I stopped. I was quite amazed. But I knew these men. These were priests, old priests of my homeland, who had died long before I had even come to my calling, all of which was quite clear to me, and I knew their names and how they had died. They were in fact the saints of my city, and of the great house of catacombs where I had lived.

"Why do you hold me?" I asked. "Where's my Father? He's here now, is he not?" No sooner had I asked this than I saw my Father. He looked exactly as he had always looked. He was a big, shaggy man, dressed in leather for hunting, with a full grizzled beard and thick long auburn hair the same color as my own. His cheeks were rosy from the cold wind, and his lower lip, visible between his thick mustache and his gray-streaked beard, was moist and pink as I remembered. His eyes were the same bright china blue. He waved at me. He gave his usual, casual, hearty wave, and he smiled. He looked just like he was going off into the grasslands, in spite of everyone's advice, and everyone's caution to hunt, with no fear at all of the Mongols or the Tatars swooping down on him. After all, he had his great bow with him, the bow only he could string, as if he were a mythical hero of the great grassy fields, and he had his own sharpened arrows, and his big broadsword with which he could hack off a man's head with one blow.

"Father, why are they holding me?" I asked.

He looked blank. His smile simply faded and his face lost all expression, and then to my sadness, to my terrible shocking sadness, he faded in his entirety and he wasn't there.

The priests beside me, the men with their long gray beards and their black robes, spoke to me in soft sympathetic whispers and they said, "Andrei, it's not time for you to come. "

I was deeply distressed, deeply. Indeed, I was so sad that I could form no words of protest. Indeed, I understood that no protest I might make mattered, and then one of the priests took my hand.

"No, this is always the way with you," he said. "Ask. "

He didn't move his lips when he spoke, but it wasn't necessary. I heard him very clearly, and I knew that he meant no personal malice to me. He was incapable of such a thing.

"Why, then," I asked, "can't I stay? Why can't you let me stay when I want to, and when I've come this far. "

"Think on all you've seen. You know the answer. "

And I had to admit that in an instant I did know the answer. It was complex and yet profoundly simple, and it had to do with all the knowledge I had gained.

"You can't take this back with you," said the priest. "You'll forget all the particular things you learned here. But remember the overall lesson, that your love for others, and their love for you, that the increase of love in life itself around you, is what matters. "

It seemed a marvelous and comprehensive thing! It seemed no simple small cliche. It seemed so immense, so subtle, yet so total that all mortal difficulties would collapse in the face of its truth.
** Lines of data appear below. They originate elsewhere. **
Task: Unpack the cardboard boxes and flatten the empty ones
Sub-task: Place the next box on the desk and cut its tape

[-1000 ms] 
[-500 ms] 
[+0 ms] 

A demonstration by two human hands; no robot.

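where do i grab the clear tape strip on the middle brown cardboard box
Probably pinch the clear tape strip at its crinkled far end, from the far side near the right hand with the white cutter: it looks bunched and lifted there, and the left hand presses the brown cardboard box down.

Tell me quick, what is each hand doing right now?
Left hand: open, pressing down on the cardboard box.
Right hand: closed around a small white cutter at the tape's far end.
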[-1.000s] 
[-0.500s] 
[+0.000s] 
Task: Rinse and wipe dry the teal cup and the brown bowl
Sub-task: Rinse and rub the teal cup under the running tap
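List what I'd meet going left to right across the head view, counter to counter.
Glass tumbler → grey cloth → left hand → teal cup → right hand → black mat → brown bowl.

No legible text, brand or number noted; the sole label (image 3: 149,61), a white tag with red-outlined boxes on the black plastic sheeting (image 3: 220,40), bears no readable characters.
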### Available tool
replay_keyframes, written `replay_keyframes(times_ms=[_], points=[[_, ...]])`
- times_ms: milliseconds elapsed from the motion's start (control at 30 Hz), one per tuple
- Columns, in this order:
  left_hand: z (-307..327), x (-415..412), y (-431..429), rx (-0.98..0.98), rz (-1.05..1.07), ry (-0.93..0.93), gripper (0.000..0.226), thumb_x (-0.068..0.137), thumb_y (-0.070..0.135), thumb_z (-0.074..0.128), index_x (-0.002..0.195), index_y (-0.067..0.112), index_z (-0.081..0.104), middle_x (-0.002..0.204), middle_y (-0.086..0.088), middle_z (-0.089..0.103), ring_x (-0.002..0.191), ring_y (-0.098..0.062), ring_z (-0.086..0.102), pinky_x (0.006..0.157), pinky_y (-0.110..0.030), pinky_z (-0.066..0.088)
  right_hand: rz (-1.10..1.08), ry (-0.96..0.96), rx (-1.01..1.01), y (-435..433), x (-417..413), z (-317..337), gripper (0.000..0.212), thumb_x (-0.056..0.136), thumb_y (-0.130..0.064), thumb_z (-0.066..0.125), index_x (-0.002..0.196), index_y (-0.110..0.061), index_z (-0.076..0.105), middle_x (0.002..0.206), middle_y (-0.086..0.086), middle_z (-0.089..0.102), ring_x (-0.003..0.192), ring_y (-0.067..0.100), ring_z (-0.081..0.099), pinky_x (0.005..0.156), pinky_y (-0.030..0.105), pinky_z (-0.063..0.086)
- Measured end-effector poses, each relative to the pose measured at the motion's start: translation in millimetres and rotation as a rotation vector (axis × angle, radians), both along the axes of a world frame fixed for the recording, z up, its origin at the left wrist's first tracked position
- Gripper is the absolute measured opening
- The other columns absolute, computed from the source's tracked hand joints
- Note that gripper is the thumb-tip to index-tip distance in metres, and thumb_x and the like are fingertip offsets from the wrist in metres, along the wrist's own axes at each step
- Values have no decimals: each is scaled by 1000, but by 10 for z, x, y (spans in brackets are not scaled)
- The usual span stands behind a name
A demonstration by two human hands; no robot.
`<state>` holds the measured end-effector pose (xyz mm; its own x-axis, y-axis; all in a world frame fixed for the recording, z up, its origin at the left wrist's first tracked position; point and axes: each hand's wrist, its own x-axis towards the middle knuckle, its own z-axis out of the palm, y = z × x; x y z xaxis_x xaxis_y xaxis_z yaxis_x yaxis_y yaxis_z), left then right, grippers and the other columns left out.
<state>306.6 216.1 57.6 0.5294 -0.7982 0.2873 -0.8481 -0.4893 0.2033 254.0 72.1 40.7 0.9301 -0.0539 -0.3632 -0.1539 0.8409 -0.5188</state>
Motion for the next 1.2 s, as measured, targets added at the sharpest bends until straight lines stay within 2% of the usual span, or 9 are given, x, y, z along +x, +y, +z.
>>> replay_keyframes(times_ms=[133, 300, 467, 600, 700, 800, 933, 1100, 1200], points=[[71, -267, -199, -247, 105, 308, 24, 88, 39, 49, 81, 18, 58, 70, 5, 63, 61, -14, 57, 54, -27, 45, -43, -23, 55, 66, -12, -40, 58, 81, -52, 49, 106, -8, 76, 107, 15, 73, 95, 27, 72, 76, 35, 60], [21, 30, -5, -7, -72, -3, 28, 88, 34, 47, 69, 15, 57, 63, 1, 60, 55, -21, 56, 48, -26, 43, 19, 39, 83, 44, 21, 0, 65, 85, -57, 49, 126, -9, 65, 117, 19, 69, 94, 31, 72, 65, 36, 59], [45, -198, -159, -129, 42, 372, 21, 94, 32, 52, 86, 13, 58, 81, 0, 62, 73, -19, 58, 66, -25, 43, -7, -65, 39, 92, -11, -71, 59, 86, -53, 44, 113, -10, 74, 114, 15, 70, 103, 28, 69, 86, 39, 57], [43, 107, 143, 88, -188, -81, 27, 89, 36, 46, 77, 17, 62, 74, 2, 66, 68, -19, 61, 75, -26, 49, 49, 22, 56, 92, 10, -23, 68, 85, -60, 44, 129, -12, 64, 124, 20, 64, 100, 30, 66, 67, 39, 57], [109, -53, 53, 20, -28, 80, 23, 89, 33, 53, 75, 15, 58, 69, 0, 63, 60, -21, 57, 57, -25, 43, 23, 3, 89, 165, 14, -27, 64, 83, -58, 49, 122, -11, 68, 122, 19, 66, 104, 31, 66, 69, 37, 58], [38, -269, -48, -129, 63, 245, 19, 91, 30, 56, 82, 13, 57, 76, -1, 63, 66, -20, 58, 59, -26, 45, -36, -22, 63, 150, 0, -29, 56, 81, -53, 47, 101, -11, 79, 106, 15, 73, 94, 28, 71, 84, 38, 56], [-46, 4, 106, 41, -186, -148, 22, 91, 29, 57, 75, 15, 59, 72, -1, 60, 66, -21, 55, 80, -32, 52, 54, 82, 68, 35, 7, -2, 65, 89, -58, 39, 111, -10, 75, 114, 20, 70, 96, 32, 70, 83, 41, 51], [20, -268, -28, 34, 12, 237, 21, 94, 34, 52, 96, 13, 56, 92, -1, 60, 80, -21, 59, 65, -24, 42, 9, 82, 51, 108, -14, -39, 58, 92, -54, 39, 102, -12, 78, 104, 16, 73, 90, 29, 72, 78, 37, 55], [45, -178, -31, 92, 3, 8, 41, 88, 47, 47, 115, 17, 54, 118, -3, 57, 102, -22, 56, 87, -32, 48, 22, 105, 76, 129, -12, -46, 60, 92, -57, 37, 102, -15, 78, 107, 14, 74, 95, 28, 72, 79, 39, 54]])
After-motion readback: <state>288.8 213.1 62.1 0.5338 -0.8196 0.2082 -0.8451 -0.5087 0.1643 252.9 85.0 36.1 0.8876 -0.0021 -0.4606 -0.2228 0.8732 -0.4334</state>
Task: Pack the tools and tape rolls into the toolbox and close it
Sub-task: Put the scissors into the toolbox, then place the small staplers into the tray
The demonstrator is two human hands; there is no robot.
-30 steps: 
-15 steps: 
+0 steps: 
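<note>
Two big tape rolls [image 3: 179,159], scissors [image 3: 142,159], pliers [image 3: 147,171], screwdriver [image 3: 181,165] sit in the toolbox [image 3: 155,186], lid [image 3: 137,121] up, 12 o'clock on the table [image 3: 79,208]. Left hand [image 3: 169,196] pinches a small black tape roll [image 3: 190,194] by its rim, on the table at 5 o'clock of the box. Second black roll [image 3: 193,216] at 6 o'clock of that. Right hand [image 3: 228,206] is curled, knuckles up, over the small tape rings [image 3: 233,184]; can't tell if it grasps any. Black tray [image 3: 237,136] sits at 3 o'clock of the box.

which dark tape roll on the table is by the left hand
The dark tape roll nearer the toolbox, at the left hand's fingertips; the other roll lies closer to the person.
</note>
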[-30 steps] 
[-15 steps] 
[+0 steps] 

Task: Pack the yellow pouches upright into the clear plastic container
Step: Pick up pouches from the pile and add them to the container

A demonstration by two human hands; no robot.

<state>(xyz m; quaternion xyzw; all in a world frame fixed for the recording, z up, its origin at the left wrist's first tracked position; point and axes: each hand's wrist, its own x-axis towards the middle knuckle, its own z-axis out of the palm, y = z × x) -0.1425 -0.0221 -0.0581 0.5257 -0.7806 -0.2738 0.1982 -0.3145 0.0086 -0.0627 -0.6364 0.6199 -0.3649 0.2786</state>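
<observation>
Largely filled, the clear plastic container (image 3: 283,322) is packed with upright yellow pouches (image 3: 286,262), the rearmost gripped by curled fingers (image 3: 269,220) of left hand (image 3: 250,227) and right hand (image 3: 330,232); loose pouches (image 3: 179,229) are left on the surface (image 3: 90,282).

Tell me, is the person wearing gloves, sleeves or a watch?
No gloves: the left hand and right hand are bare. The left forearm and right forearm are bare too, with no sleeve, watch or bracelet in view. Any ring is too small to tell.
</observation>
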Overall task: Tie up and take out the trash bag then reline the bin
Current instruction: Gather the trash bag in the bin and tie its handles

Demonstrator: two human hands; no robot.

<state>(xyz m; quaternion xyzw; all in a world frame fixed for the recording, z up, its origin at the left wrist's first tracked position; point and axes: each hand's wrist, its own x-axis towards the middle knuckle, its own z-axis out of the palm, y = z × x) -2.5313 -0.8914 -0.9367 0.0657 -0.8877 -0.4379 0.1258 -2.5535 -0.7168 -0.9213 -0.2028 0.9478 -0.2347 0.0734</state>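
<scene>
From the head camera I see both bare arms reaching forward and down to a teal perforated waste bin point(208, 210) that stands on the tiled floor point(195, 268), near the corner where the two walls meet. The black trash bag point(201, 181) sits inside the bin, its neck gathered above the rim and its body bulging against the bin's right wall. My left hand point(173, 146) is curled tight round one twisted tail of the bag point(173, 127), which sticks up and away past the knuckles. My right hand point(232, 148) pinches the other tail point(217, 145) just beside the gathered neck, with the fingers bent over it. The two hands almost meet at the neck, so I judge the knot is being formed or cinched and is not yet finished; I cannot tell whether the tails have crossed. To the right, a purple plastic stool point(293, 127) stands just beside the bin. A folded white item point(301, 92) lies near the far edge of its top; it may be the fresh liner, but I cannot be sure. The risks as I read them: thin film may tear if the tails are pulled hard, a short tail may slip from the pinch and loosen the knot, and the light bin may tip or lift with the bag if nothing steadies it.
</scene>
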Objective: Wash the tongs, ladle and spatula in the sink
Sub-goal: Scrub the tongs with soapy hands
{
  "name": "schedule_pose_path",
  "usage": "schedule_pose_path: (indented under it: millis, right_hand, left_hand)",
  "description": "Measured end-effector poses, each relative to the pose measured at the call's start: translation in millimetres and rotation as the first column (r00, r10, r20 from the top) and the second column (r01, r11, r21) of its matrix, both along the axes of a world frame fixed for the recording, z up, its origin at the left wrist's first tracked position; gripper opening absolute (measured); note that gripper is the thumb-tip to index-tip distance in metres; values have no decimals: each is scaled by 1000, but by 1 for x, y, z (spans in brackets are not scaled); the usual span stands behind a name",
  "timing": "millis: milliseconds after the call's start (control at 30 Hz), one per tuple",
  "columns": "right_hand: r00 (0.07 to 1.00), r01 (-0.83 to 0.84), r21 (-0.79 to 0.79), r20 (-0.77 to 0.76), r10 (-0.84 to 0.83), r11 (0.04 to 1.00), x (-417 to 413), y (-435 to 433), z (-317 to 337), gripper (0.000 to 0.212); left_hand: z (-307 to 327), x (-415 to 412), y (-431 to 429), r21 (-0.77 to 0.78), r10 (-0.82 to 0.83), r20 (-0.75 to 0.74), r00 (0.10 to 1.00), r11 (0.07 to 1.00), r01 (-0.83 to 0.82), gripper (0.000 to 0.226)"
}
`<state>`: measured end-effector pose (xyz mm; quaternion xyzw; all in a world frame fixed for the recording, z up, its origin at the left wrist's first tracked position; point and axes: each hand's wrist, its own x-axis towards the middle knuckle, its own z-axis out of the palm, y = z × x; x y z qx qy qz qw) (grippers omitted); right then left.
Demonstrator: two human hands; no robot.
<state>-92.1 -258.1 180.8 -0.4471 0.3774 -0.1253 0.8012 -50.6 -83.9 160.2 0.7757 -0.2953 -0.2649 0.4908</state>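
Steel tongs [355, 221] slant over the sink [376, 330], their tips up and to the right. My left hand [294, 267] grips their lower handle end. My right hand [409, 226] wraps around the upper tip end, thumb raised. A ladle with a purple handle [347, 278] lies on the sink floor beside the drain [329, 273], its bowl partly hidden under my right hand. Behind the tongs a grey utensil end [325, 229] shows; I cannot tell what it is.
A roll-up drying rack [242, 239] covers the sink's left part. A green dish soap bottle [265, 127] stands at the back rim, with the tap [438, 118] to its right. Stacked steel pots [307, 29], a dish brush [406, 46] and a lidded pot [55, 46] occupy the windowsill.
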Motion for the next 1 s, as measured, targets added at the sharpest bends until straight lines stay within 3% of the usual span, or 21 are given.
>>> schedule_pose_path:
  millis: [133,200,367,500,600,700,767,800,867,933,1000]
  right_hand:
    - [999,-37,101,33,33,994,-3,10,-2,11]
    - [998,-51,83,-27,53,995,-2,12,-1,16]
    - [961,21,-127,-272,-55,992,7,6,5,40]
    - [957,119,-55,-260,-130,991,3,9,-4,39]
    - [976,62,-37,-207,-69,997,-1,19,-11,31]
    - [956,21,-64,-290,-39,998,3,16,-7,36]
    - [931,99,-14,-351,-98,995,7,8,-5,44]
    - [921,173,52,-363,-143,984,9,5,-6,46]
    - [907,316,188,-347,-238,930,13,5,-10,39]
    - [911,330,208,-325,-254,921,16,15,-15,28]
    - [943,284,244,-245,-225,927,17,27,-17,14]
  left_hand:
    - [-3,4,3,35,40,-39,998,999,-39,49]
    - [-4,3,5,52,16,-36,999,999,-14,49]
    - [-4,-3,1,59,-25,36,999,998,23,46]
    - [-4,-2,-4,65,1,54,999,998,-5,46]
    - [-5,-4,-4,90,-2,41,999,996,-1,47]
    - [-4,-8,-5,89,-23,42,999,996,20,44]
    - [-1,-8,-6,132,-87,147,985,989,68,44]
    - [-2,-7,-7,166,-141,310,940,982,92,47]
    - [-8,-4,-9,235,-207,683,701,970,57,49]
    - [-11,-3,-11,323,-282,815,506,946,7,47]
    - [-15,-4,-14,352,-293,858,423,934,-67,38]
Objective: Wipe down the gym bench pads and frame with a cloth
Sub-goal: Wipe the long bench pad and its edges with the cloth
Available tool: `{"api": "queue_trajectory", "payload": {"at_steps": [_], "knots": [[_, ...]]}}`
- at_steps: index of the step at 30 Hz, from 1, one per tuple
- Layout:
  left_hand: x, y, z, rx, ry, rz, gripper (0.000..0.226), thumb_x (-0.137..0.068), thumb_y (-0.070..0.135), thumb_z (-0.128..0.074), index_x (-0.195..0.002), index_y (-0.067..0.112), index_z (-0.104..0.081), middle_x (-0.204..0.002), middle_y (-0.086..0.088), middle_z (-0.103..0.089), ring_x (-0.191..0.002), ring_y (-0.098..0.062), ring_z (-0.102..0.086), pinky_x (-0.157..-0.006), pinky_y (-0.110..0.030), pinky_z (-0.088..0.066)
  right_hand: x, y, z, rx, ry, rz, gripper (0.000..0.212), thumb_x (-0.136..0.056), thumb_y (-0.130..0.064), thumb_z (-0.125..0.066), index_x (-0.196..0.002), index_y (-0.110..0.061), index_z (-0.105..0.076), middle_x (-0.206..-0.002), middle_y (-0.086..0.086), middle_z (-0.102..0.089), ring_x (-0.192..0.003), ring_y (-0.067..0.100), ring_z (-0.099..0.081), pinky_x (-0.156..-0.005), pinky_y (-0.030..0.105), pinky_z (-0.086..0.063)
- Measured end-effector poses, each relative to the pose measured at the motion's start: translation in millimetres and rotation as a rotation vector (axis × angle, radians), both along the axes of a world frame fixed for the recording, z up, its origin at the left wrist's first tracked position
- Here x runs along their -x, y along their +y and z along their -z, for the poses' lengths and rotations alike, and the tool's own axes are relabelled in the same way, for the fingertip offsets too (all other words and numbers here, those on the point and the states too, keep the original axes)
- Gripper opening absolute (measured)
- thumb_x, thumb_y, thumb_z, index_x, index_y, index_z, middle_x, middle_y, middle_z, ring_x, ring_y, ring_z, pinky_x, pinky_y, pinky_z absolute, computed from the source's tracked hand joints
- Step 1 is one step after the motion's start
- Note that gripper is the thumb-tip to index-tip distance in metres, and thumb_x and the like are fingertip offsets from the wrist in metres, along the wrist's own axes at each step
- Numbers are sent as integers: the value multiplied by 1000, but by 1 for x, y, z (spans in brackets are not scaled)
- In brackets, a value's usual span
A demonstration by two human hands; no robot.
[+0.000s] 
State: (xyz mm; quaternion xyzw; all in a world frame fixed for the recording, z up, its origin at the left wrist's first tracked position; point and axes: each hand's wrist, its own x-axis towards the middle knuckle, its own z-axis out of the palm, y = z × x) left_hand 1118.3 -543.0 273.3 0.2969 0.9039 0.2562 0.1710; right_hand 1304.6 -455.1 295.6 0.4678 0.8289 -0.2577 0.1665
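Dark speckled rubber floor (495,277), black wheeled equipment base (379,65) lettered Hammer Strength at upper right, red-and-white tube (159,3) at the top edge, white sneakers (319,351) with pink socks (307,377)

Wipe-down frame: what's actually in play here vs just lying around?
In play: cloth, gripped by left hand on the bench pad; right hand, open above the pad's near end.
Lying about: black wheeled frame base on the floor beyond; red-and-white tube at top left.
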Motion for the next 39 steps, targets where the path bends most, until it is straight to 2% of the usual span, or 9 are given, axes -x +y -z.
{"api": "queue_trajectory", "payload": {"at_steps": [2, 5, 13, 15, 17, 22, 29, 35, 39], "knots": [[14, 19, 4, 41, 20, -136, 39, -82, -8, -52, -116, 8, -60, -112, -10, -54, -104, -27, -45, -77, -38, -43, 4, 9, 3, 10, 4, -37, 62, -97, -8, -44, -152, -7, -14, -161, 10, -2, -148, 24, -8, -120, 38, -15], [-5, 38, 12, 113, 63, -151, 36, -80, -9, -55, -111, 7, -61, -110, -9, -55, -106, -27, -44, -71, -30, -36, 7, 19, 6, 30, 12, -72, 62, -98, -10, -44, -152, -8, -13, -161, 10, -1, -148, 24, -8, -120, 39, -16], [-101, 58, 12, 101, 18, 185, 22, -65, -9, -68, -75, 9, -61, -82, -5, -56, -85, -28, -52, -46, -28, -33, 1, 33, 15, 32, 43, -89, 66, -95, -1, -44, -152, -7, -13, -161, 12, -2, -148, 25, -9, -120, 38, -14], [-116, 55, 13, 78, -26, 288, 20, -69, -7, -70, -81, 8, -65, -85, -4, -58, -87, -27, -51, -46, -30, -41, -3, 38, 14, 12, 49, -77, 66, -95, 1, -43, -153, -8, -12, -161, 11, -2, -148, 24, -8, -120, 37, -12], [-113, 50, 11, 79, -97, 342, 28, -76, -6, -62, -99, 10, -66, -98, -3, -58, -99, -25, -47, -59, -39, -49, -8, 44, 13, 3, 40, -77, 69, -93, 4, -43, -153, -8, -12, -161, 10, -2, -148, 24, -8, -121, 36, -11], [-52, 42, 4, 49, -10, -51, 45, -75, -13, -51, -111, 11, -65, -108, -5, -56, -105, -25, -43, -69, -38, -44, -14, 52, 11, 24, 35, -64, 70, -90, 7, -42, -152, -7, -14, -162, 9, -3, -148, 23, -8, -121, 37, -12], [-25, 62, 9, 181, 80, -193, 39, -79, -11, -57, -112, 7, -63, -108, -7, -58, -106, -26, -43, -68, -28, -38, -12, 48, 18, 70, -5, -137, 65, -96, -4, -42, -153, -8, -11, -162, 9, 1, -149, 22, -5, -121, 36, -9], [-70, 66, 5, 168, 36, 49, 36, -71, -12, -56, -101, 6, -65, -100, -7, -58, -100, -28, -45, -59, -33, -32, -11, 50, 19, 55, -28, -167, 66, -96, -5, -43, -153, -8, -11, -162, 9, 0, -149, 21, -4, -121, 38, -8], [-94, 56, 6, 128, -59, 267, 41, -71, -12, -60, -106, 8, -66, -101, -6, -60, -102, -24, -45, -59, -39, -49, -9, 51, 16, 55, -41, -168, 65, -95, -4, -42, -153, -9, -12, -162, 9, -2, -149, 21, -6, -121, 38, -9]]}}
I was at once returned to my body. I was at once the auburn-haired boy dying in the bed. I felt a tingling in my hands and feet. I twisted, and a wretched pain flamed down my back. I was all afire, sweating and writhing as before, only now my lips were badly cracked and my tongue was cut and blistered against my teeth.

"Water," I said, "please, water. "

A soft sobbing came from those around me. It was mingled with laughter and expressions of awe.

I was alive, and they had thought me dead. I opened my eyes, and I looked at Bianca.

"I won't die now," I said.

"What is it, Amadeo?" she asked. She bent down and put her ear to my lips.